At every level—ministers, politicians, judges, civil servants, soldiers, policemen, customs officers, port officials, park rangers—there are those that lubricate the relentless flow of hacked-off tusks from Tanzania’s reserves to the ports of Dar es Salaam and Zanzibar, whence they are smuggled out in containers of lumber or soya beans. “Collusion between corrupt officials and criminal enterprises explains the unprecedented scale of poaching and ivory smuggling in the country... Corruption is the key enabling factor at every stage of the ivory trafficking chain,” Britain’s Environmental Investigation Agency (EIA) reported last year.

Or as Khamis Kagasheki, a former Minister for Natural Resources and Tourism, told Tanzania’s parliament: “This business involves rich people and politicians who have formed a very sophisticated network.” Kagasheki was sacked soon afterwards.

Faced with rising international concern, Kikwete’s government appears to have responded with a two-pronged strategy.

First, his government has sought to play down the scale of the slaughter. For six months it suppressed a survey financed by Paul Allen, founder of Microsoft, that showed that Ruaha’s elephant population had fallen 60 per cent in a single year, then disputed the results when it leaked. It banned the respected East African newspaper, published in neighbouring Kenya, after it published a summary of that survey—and a cartoon showing nymphs labelled Corruption, Incompetence and Cronyism feeding a sybaritic Kikwete. It is now introducing two draconian acts of censorship—a Cybercrimes Act that makes it illegal for anyone to share “false, deceptive, misleading or inaccurate” information on the internet; and a Statistics Act making it illegal to disseminate statistics not authorised by the government. “They’re trying to find ever more ways to gag people,” one source said.

Second, Kikwete’s administration has responded with words rather than actions—not least to keep the donor dollars flowing. At a London summit hosted by the Princes Charles and William last year, Kikwete made an eye-catching pledge to put Tanzania’s huge, leaky 137-tonne ivory stockpile “beyond economic use”—a dramatic reversal of his government’s previous efforts to sell those 40,000 tusks.

But 16 months on, a western-funded inventory of that stock has barely begun, and there is little sign of the national elephant action plan that was supposed to follow. The President also appointed Lazaro Nyalandu to succeed Kagasheki. Scarcely a week now passes without a fresh announcement from the young, smooth-talking, US-educated minister—more arrests, more seizures, more rangers, more money, more training and equipment.

In fairness some of those claims are true. A new foreign-funded, multi-agency task force has arrested hundreds of lower-level members of the poaching syndicates. But it has been unable to arrest the ones that really matter—the well-connected kingpins who reside in Dar es Salaam or Arusha and drive the filthy trade.

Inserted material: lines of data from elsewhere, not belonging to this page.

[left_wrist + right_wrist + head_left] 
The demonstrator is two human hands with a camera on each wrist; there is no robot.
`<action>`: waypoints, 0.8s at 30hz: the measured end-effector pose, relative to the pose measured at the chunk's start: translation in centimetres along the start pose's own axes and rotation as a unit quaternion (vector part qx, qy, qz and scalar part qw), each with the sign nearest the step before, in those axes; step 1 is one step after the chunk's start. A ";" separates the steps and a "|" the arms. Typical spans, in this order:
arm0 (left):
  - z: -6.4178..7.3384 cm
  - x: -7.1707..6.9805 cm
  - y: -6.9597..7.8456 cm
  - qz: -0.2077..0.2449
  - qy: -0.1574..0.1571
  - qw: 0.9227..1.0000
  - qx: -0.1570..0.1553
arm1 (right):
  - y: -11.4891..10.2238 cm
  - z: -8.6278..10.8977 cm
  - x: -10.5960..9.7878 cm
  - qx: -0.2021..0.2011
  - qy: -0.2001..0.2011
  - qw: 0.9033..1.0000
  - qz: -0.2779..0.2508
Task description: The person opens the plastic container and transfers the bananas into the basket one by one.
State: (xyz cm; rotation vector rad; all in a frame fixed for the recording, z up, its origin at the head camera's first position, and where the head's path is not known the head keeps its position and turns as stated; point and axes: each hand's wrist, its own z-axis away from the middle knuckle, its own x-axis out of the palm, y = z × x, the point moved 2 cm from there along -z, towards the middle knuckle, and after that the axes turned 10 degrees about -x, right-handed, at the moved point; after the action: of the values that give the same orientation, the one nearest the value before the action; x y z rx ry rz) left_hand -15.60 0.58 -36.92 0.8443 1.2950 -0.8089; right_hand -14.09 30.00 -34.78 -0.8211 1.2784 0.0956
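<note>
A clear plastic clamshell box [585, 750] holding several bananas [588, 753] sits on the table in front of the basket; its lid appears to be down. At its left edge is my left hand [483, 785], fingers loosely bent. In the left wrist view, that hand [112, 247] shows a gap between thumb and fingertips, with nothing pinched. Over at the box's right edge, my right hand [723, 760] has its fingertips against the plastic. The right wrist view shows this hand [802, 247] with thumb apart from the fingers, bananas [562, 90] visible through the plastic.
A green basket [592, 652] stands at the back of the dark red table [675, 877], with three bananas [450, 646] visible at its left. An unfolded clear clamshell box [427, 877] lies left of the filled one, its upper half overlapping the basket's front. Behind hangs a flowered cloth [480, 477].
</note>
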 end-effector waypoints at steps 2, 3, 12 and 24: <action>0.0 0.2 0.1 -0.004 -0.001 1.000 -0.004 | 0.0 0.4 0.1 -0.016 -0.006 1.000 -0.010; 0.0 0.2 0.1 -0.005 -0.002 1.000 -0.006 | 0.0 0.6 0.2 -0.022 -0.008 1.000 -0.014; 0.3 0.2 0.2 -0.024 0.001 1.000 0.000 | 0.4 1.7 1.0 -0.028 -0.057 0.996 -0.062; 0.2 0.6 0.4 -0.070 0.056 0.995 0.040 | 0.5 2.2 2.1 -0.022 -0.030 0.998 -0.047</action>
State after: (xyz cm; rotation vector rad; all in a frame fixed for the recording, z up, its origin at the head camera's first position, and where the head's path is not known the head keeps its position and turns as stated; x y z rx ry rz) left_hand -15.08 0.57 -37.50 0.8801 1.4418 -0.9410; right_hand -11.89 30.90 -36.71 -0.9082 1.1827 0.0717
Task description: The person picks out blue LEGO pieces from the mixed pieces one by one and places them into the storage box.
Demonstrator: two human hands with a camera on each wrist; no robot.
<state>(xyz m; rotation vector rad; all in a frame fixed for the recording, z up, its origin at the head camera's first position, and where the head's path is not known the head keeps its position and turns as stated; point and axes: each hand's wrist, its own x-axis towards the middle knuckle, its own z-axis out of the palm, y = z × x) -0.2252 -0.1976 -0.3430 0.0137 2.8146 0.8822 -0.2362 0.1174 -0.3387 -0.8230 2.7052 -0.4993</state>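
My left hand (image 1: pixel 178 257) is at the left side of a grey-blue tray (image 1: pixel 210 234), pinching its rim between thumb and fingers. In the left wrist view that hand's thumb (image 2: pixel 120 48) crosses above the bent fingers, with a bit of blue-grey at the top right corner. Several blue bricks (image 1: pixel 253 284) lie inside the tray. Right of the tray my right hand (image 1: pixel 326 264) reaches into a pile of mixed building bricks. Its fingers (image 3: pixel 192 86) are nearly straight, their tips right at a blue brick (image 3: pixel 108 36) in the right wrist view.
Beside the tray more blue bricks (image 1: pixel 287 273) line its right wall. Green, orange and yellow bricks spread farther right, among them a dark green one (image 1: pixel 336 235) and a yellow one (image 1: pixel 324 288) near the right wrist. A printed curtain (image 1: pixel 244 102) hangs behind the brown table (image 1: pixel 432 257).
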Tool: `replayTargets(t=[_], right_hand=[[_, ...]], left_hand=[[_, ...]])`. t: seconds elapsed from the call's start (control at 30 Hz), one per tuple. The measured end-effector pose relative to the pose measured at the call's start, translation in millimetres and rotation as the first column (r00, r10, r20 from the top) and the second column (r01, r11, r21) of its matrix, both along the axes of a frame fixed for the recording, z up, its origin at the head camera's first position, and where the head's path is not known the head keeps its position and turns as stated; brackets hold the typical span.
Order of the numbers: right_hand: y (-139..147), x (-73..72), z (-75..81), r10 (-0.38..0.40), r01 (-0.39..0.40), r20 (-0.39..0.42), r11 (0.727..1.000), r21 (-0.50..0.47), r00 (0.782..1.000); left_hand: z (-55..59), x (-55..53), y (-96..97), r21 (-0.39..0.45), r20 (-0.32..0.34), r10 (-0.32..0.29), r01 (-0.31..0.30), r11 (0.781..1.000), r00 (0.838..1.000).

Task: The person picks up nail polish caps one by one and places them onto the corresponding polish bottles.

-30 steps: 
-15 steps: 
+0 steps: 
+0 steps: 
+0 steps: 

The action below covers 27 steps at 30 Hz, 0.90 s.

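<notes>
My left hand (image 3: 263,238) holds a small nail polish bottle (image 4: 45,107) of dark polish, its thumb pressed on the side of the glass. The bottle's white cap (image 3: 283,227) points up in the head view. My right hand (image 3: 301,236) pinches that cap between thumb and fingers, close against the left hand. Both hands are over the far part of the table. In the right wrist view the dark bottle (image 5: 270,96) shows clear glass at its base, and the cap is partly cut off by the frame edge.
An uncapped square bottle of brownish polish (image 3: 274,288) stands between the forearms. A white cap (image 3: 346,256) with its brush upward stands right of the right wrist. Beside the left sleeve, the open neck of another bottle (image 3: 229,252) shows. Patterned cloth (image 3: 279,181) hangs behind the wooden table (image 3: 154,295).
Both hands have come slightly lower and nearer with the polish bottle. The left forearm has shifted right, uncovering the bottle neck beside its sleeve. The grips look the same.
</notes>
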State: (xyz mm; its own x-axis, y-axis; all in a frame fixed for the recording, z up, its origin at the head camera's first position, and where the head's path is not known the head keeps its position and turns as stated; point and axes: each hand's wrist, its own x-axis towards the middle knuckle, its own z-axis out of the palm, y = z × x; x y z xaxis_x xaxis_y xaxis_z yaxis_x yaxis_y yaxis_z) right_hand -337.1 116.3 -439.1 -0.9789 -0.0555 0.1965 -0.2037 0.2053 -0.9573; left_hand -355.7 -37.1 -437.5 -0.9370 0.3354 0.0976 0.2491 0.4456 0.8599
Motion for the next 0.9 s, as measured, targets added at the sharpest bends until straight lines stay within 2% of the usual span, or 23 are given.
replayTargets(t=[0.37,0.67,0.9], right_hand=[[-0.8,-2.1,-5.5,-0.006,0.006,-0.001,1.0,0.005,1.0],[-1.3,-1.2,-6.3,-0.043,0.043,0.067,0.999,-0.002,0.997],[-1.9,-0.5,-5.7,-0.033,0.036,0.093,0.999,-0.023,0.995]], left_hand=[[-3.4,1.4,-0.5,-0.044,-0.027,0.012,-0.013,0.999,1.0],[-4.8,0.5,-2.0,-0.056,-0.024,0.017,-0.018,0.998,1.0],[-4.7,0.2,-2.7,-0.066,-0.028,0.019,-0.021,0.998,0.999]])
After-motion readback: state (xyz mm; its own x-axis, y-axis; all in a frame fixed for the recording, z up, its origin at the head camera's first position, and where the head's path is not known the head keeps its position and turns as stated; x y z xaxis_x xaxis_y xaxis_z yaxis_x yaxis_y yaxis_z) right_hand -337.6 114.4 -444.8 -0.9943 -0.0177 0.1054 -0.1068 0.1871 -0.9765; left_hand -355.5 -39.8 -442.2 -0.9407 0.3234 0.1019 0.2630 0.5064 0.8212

Kikwete knows who they are. In 2012 his intelligence services gave him a list of several dozen prominent politicians, officials and businessmen with links to his ruling Chama Cha Mapinduzi (CCM) party. The CCM’s Secretary General and four CCM MPs have been named in parliament. Others have been identified in the media. But little or nothing has happened. Prosecutions peter out. Investigations lead nowhere. The EIA found that in 13 major cases involving 26.5 tonnes of poached ivory (the equivalent of 3,963 dead elephants) since 2009 just one individual—a Chinese citizen—has been convicted.

Kikwete still has time to act, to prevent himself being remembered as the President who reduced Tanzania’s once magnificent elephant herds to so many rotting carcasses. As he will soon be stepping down, he presumably no longer needs the political or financial support of the poaching kingpins. But conservationists have little hope. As one put it: “The strategy is to go after the small fry because those at the top of the poaching syndicates are untouchable.”